Facial recognition in Scotland
As of August 2017, the ethical implications of bringing recognition technology to Scotland are being considered. An Independent Advisory Group (IAG) has been created to elect on the future of biometrics in crime-fighting north of the border. IAGs advise Police Scotland on topics which are ‘under-represented’ in ‘normal discussions’ of policing. This new group, chaired by John Scott QC, will consider: ‘how biometric data is captured, used, stored and disposed of.’
Mr Scott said: “This is a timely review in an important and fast-developing area.
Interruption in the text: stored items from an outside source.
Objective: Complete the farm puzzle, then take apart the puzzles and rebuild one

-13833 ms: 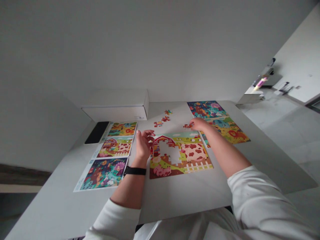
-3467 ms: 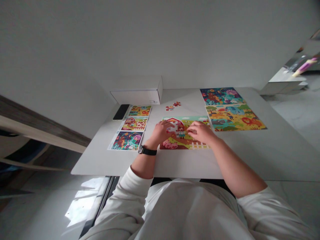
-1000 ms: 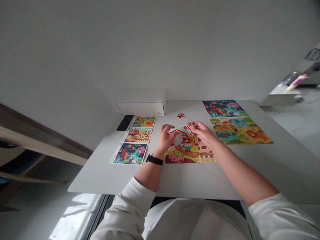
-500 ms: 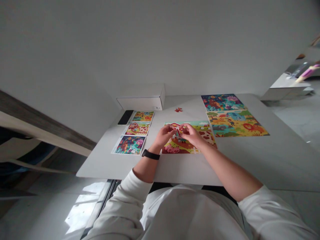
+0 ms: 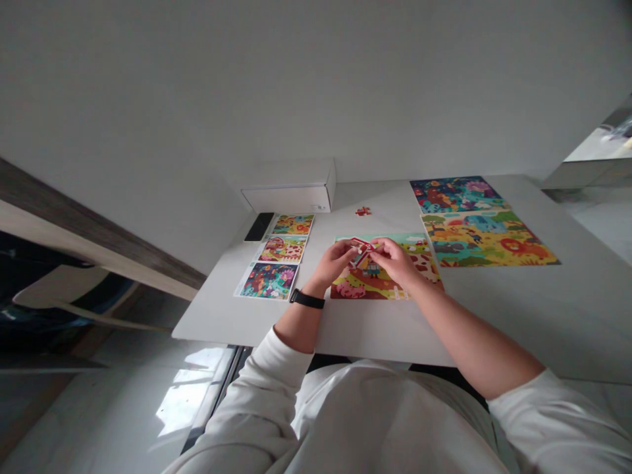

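Note:
Over a farm-scene jigsaw puzzle (image 5: 390, 284), my left hand (image 5: 336, 264) and my right hand (image 5: 396, 261) are close together. Red-and-white puzzle pieces (image 5: 363, 252) are pinched between the fingertips of both; how many there are is too small to tell. The fingers and thumbs cover part of the puzzle's upper middle, so the fit there is hidden. A pink pig shows at the puzzle's lower left and brown cow patches at its right. Farther back on the table lies a loose reddish piece or small cluster (image 5: 363, 211).
On the left stand out a black phone (image 5: 259, 227) and a sheet with three small pictures (image 5: 270, 280). A white box (image 5: 291, 198) sits against the wall. A dark night-scene puzzle (image 5: 457, 195) and a savanna puzzle (image 5: 486, 240) lie at the right of the white table (image 5: 385, 329).
The pieces between my fingers have turned, showing a red-and-white face more plainly, and more of the puzzle shows below them. The whole view has shifted slightly.

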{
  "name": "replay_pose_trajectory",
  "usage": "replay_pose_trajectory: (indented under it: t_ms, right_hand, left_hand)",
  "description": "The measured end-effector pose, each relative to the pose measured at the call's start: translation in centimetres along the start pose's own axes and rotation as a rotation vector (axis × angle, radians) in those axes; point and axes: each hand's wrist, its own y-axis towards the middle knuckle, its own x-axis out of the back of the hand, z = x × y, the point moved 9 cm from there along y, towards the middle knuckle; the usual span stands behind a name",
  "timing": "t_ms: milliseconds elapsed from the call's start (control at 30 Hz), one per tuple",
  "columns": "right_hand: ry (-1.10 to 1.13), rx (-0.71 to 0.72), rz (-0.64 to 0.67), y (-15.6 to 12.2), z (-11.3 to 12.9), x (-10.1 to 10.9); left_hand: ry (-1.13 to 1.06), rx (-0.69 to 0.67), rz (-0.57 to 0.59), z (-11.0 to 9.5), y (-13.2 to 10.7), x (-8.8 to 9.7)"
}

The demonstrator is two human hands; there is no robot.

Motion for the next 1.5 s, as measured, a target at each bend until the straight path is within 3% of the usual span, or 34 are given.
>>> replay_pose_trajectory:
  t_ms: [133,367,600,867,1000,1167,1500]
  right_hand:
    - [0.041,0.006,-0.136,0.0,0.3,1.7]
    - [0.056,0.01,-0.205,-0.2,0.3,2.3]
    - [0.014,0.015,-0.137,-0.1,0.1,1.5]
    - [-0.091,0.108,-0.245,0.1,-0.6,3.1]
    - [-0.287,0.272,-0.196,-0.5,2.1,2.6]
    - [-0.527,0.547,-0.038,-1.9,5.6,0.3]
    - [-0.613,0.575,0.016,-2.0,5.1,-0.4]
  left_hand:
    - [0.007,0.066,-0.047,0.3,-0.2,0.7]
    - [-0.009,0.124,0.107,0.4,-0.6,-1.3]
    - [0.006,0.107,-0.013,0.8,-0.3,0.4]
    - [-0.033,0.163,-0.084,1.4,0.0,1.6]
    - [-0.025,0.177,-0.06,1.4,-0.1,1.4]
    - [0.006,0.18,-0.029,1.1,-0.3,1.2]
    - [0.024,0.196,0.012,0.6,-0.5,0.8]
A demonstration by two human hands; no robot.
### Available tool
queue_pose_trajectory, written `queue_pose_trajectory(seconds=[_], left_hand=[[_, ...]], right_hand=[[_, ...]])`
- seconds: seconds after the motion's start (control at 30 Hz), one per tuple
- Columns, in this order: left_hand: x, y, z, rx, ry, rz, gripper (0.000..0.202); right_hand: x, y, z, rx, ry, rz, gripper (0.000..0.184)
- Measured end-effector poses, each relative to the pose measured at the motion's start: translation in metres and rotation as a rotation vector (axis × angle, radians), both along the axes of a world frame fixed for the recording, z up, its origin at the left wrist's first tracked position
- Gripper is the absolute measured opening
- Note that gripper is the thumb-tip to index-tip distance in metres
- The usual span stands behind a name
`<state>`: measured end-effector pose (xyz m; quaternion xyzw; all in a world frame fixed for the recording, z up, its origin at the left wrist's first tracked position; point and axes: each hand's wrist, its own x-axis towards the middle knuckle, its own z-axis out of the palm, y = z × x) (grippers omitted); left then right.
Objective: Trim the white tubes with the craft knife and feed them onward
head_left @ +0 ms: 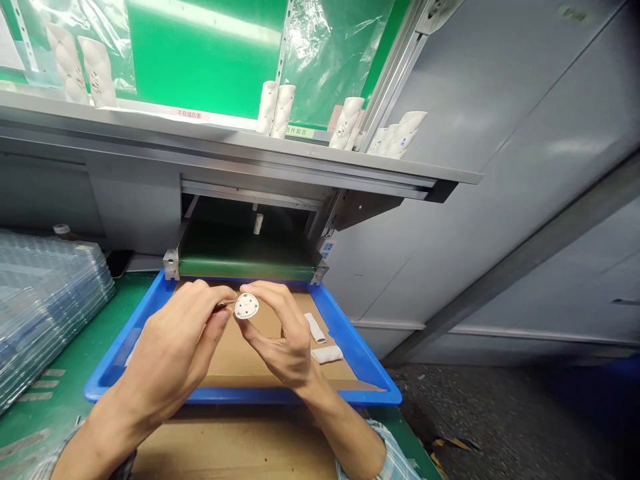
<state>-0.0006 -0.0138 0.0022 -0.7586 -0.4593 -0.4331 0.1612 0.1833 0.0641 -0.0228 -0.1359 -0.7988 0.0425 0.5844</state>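
My right hand (280, 327) grips a white cylindrical part (247, 306), its round end turned toward me with several small dark holes in it. Close against its left side, my left hand (183, 327) pinches a small dark, thin tool (220, 307); most of it is hidden by the fingers, so its kind is unclear. Both hands are above a blue tray (350, 353) lined with cardboard. To the right of my right hand, two loose white tubes, an upper tube (315, 328) and a lower tube (328, 354), lie in the tray.
Behind the tray a green conveyor belt (245, 257) carries a white tube (258, 223). Stacked clear plastic trays (45, 300) stand on the left. Overhead runs a metal shelf (225, 143) with several white tubes on it. A grey wall panel (500, 200) is at right.
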Motion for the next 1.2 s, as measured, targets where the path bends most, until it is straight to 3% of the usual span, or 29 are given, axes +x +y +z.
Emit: queue_pose_trajectory(seconds=[0.2, 0.57, 1.2], left_hand=[[-0.0052, 0.0002, -0.0007, -0.007, 0.053, 0.050, 0.040], [-0.0031, 0.0016, -0.0048, 0.001, -0.007, -0.054, 0.031], [-0.0064, 0.0022, -0.0084, -0.007, 0.001, -0.020, 0.030]], right_hand=[[0.0023, -0.0003, -0.0005, -0.001, 0.002, -0.037, 0.046], [0.0011, 0.0020, -0.0015, 0.050, 0.038, -0.029, 0.046], [0.0000, 0.0048, -0.0015, 0.114, 0.017, -0.047, 0.041]])
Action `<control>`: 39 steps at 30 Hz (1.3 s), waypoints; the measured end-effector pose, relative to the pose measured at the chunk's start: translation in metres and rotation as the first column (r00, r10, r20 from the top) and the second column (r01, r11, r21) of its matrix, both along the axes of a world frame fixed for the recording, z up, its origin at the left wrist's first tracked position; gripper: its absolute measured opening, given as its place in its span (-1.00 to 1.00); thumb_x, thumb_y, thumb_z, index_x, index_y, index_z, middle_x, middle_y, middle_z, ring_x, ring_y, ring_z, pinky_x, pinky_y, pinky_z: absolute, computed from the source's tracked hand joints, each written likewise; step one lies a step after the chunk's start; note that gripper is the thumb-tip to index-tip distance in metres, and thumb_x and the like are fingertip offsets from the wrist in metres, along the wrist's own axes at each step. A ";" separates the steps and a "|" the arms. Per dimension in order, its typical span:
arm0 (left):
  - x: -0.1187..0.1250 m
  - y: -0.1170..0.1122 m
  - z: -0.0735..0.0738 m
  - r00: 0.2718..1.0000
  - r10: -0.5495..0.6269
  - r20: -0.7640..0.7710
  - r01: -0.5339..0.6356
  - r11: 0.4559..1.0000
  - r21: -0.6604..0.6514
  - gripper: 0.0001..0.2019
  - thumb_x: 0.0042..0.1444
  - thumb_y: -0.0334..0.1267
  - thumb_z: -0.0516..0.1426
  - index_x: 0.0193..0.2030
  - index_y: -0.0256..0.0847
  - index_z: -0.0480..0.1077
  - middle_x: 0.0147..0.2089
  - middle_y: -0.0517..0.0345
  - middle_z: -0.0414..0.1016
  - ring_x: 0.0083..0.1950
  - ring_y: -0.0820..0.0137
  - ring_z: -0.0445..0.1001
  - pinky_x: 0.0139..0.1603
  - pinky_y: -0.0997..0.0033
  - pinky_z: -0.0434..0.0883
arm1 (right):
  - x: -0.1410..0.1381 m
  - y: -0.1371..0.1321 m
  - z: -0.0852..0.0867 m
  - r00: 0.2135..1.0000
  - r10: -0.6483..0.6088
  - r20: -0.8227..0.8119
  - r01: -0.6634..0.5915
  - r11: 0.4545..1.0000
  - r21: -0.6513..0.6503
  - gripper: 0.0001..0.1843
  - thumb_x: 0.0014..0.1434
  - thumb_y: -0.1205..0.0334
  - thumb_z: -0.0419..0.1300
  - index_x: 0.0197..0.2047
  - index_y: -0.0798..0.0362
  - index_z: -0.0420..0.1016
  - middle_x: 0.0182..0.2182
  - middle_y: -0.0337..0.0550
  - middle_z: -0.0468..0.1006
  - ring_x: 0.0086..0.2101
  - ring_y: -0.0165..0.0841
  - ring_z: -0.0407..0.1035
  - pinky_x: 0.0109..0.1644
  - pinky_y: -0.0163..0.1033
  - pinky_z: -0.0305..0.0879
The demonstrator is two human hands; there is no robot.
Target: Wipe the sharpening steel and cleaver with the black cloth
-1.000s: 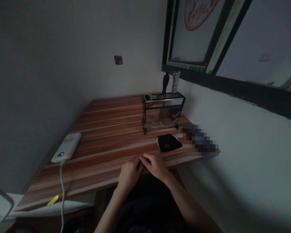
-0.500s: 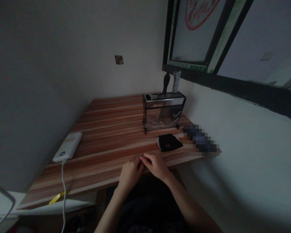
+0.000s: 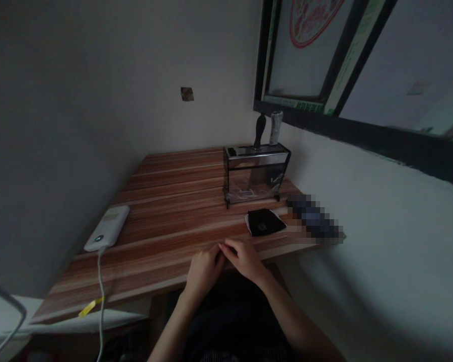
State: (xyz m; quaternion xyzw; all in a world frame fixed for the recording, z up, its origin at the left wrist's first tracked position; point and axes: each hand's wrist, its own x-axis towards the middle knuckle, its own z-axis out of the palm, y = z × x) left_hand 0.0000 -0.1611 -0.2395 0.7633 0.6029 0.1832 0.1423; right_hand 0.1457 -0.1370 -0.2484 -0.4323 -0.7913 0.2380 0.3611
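My left hand [image 3: 204, 269] and my right hand [image 3: 244, 259] rest together at the front edge of the wood-grain table [image 3: 154, 241]. Their fingertips touch, with the fingers of both hands curled in. No object shows in either hand, though the undersides of the fingers are hidden. Just beyond my right hand lies a flat black cloth pouch [image 3: 265, 222] with a pale edge. Behind it stands a knife block [image 3: 256, 173] with clear sides and a metal top; a black handle [image 3: 260, 130] and a plastic-wrapped handle [image 3: 275, 128] stick up from it.
At the left lies a white power bank [image 3: 108, 229], its cable [image 3: 100, 281] running over the front edge with a yellow tag [image 3: 90, 306]. A blurred-out dark item [image 3: 313, 216] lies at the right corner. Walls and a black window frame [image 3: 294, 113] border the table.
The whole view has shifted very slightly. Both hands keep the same pose, and nothing on the table has moved.
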 end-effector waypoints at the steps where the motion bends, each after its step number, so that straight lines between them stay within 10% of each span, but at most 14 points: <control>1: 0.000 0.000 0.000 1.000 -0.001 0.003 0.001 1.000 0.003 -0.79 0.29 -0.32 -0.02 -0.22 -0.19 0.44 -0.24 0.05 0.60 -0.21 0.26 0.57 -0.25 0.43 0.32 | 0.000 0.000 0.000 1.000 -0.001 0.001 0.001 1.000 -0.001 -0.66 0.31 0.21 0.06 -0.53 0.02 0.28 -0.57 -0.24 0.44 -0.49 -0.37 0.33 -0.40 -0.31 0.06; 39: -0.001 0.000 0.001 1.000 0.002 -0.022 -0.003 1.000 -0.012 -0.79 0.29 -0.31 -0.03 -0.24 -0.17 0.44 -0.26 0.06 0.60 -0.24 0.27 0.57 -0.28 0.44 0.30 | 0.000 0.000 0.001 1.000 0.005 -0.006 -0.005 1.000 0.016 -0.66 0.31 0.22 0.05 -0.53 0.03 0.24 -0.57 -0.25 0.41 -0.50 -0.39 0.31 -0.39 -0.31 0.03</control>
Scottish rules on retention of biometric data have been the subject of positive comment elsewhere, notably from the European Court of Human Rights when it looked at equivalent English rules in 2008. It is appropriate to consider if we are still getting the balance right, especially as there are new types of biometric data being used by our police, courts, and prosecutors.
“I look forward to working with the expert advisory group which includes key individuals, practitioners, and academics, in policing, prosecution, human rights, ethics, and data protection.
“In addition to the use and retention of facial images, we will look at questions which may arise with developing types of biometric data in the hope that we can establish principles informed by relevant ethical and human rights considerations to inform the delicate balancing exercise involved.”
Scotland’s Justice Secretary Michael Matheson said: “At a time when police use of biometric and related technologies is increasing, this work aims to bring certainty to and maintain public confidence in police use of this data to investigate crime and protect the public.
“The group will provide expert advice taking account of the HMICS recommendations on use of facial search technology, making sure we strike the right balance between safeguarding the public and the rights of individuals when we decide how biometric data should be used in future.”
An infringement of rights?
The ORG’s open letter to the Met urged the service to abandon the trials set for this weekend. The ORG claims that the tech is also untested for demographic biases, and that its use at the Notting Hill Carnival – which specifically celebrates the British African Caribbean community – could lead to discriminatory policing.
The ORG said: “If the Met were to repeat use of automated facial recognition at Notting Hill Carnival, this would demonstrate a disregard for democratic scrutiny, a disavowal of the Met’s human rights obligations, and indifference to the serious risk of discrimination posed by this technology.”
“This is not policing by consent. Automated facial recognition is a technology that presents unique threats to human rights and civil liberties. The privacy concerns that this technology gives rise to are on a par with those associated with other forms of biometric surveillance such as DNA databases and ID cards. It is imperative that a serious and meaningful conversation is had involving parliament, civil society and law enforcement regarding plans for this technology before it is ‘trialled or deployed and risks unduly interfering with individuals’ human rights.”
It has also been revealed that armed undercover officers will mingle with the crowd at the Carnival in an effort to prevent terrorism.